Can a Zambian-born U.S. citizen and former Citibank executive whose government has already endorsed another candidate and who is two years over the age cut-off become a compromise in the search for a new managing director of the International Monetary fund?

Stanley Fischer, the 67-year-old head of the Bank of Israel, is well respected in international economic circles and has deep ties at the fund, where he served as the first deputy managing director for seven years, until 2001.

But the discussion of Fischer as a possible candidate in reports carried by Bloomberg and the Wall Street Journal might say less about Fischer than it does about how difficult it will prove to break the 60-year-old monopoly that Europe has held on the IMF’s top position.

That job was held until two weeks ago by French economist and politician Dominique Strauss-Kahn, who resigned after being charged by New York officials for an alleged sexual assault.

Since then there has been a global chatfest among heads of state, top economic officials, think tank analysts, non-governmental officials and journalists about who might succeed Strauss-Kahn, and whether it isn’t time to give non-Europeans a fair crack at the job.

But as European leaders rally around French finance minister Christine Lagarde, the rest of the world dithers in a haze of trial balloons and imaginary candidacies.

There is an alternative to Lagarde. Mexican central bank governor Agustin Carstens has been nominated by his country and made his case in a letter to the IMF board — but has yet to get any formal endorsements.

Other names continue in circulation, despite long odds.

Former Turkish finance minister Kemal Dervis, a man who helped rescue Turkey’s economy and is seen as possible bridge between east and west?

He has already pulled out of the race.

Singapore finance minister Tharman Shanmugaratnam?

He has picked up formal endorsements from figures like the finance minister of Thailand — but has taken on several new jobs in his home country and is not, Singapore officials say, likely to put himself in the running.

Yet the rumors persist, a demonstration of how difficult it may be to break the European hold on the IMF executive suite.

Once the post-European era is declared, who comes next? Does the rest of the world take turns? Can you have a merit-based selection if there are half a dozen candidates with largely equivalent qualifications? Would a China or India be happy with a Brazilian or South African in the top chair — or vice versa?

The logic behind a Fischer candidacy, described in a Wall Street Journal story based on comments from an unnamed “official familiar with his thinking,” was, as the story itself said, somewhat stretched.

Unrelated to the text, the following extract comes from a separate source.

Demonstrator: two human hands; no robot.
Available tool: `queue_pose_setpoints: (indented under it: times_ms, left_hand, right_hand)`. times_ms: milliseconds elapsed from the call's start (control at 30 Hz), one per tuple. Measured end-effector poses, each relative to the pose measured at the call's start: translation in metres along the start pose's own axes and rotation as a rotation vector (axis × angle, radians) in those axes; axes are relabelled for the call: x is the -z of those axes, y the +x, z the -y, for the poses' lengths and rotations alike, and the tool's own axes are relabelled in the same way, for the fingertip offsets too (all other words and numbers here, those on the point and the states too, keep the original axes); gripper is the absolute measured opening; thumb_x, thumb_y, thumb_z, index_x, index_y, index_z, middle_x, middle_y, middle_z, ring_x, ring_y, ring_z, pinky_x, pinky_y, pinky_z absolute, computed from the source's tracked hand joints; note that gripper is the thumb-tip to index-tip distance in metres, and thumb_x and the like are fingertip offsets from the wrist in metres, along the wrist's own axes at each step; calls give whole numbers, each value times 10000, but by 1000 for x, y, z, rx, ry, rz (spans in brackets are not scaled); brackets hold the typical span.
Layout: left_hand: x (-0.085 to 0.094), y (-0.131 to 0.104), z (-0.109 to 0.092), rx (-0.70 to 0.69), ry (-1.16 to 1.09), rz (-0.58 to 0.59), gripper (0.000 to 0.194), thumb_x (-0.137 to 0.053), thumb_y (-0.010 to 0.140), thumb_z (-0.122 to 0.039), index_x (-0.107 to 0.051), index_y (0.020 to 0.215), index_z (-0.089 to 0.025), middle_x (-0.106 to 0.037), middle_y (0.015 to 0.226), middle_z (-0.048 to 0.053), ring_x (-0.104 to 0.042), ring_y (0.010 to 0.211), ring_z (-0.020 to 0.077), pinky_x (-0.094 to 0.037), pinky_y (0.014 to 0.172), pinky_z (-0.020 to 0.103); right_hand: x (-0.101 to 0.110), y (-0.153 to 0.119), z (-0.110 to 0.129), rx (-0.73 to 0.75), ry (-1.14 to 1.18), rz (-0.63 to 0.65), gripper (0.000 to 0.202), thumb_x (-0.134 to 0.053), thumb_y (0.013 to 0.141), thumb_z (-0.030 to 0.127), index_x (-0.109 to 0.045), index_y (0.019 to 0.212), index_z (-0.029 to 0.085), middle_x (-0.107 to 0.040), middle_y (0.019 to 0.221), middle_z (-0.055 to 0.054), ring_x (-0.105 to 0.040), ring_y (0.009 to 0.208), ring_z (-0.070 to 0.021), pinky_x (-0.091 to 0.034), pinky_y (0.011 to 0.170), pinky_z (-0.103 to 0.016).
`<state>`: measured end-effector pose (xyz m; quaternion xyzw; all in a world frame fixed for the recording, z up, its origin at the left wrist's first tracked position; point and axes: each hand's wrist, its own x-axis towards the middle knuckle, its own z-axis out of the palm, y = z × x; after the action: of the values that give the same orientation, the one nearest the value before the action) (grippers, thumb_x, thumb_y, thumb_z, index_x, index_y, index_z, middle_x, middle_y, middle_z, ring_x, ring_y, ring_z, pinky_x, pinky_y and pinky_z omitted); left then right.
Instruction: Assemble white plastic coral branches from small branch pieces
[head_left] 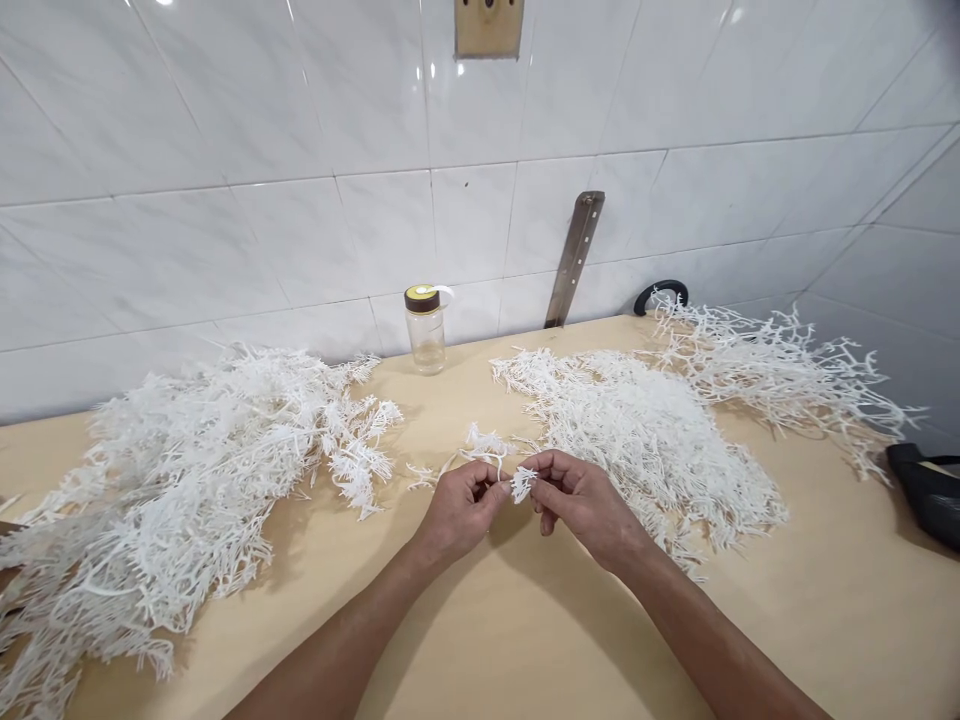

It would take an IMF board that is deadlocked between Lagarde and Carstens; willing to view Fischer as an African candidate, which adds diversity to the fund’s leadership; able to move beyond the regional politics likely to be raised by the candidacy of the head of the Bank of Israel (Egypt has a vote on the board; Israel is represented in a group headed by the Netherlands); and ready to waive its own requirements that no managing director be appointed to a full term after age 65.

What are Israelis saying?

At the Group of Eight meeting in France, Israeli finance minister Yuval Steinitz said he has made his choice: Christine Lagarde.